• [TASK REQUIREMENTS]
Take the data below and copy exactly the lines starting at the one with "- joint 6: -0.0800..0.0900" and finishing at the one with "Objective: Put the", both included.

• [SUPPLIED INFORMATION]
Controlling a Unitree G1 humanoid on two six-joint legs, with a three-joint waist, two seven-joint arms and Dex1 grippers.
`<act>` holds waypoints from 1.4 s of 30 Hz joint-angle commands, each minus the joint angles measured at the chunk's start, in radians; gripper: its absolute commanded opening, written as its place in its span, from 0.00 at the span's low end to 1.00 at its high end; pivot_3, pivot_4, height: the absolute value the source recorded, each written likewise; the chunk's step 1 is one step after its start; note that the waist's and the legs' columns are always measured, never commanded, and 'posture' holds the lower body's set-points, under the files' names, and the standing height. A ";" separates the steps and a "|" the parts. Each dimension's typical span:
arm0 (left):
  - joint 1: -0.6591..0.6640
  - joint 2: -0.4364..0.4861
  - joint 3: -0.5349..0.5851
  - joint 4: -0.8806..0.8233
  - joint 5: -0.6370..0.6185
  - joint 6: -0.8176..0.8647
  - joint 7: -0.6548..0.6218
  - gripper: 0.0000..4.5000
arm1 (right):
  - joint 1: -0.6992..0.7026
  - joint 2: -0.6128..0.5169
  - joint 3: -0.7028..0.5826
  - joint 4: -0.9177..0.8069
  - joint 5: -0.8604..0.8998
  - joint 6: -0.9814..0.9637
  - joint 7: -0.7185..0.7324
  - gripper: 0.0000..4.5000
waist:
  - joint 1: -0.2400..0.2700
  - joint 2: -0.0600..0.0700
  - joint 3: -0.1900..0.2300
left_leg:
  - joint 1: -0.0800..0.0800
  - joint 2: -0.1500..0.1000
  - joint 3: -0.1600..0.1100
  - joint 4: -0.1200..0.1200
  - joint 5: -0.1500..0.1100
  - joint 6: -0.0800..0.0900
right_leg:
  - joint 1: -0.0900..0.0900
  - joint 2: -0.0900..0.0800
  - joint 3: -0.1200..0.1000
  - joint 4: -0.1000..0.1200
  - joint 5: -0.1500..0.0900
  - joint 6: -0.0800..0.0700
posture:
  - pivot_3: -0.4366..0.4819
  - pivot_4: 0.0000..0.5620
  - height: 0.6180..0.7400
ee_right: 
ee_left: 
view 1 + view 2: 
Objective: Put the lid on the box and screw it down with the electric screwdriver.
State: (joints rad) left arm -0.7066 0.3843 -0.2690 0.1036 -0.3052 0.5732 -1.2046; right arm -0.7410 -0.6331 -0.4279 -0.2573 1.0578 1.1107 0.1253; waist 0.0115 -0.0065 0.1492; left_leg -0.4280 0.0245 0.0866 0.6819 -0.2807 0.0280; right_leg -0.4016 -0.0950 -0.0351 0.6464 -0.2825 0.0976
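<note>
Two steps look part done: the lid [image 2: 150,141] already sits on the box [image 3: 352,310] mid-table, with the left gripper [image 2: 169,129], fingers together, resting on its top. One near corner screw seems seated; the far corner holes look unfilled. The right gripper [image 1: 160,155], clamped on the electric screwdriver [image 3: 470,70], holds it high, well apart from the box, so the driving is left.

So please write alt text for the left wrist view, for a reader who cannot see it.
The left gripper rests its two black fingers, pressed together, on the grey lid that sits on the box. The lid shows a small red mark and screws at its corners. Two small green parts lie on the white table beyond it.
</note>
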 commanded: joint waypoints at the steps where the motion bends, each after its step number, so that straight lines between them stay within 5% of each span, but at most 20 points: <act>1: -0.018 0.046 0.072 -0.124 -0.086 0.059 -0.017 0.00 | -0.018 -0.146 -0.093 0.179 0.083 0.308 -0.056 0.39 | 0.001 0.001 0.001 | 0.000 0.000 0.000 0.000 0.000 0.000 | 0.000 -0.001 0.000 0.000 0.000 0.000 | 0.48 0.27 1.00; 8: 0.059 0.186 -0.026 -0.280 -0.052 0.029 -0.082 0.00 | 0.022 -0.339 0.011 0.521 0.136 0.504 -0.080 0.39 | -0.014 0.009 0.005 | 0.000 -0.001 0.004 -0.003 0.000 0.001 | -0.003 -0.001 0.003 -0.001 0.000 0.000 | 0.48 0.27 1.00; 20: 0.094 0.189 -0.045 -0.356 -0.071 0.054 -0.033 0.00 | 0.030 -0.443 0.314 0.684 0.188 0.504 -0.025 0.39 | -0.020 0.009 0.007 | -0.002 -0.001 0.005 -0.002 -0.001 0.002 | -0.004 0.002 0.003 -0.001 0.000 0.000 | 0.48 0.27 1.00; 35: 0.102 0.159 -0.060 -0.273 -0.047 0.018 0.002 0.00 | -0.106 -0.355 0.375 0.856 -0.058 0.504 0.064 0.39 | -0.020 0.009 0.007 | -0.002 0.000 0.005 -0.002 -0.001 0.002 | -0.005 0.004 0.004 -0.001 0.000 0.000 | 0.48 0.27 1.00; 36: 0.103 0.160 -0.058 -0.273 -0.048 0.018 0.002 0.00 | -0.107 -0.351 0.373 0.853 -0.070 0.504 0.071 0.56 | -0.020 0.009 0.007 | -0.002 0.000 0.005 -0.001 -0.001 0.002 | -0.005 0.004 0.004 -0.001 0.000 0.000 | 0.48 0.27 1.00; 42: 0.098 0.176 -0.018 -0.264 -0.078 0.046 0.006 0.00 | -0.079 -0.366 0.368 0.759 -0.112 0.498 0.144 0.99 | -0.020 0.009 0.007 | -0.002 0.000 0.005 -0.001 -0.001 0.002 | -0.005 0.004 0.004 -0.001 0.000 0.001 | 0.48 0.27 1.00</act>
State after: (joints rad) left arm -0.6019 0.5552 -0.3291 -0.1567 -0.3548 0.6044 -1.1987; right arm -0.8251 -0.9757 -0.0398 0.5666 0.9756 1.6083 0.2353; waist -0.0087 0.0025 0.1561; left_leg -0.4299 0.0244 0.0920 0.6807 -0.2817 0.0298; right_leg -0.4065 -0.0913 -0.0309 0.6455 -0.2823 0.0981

• [EXERCISE SOLUTION]
  - joint 6: -0.0800..0.0900
right_leg:
  - joint 1: -0.0900..0.0900
  - joint 2: -0.0900..0.0800
  - joint 3: -0.1200..0.1000
  - joint 4: -0.1000..0.1200
  - joint 5: -0.1500..0.0900
  - joint 6: -0.0800..0.0700
posture:
  - pivot_3: -0.4366..0.4819
  - pivot_4: 0.0000..0.5620
  - height: 0.6180..0.7400
ee_right: 
ee_left: 
view 1 + view 2: 
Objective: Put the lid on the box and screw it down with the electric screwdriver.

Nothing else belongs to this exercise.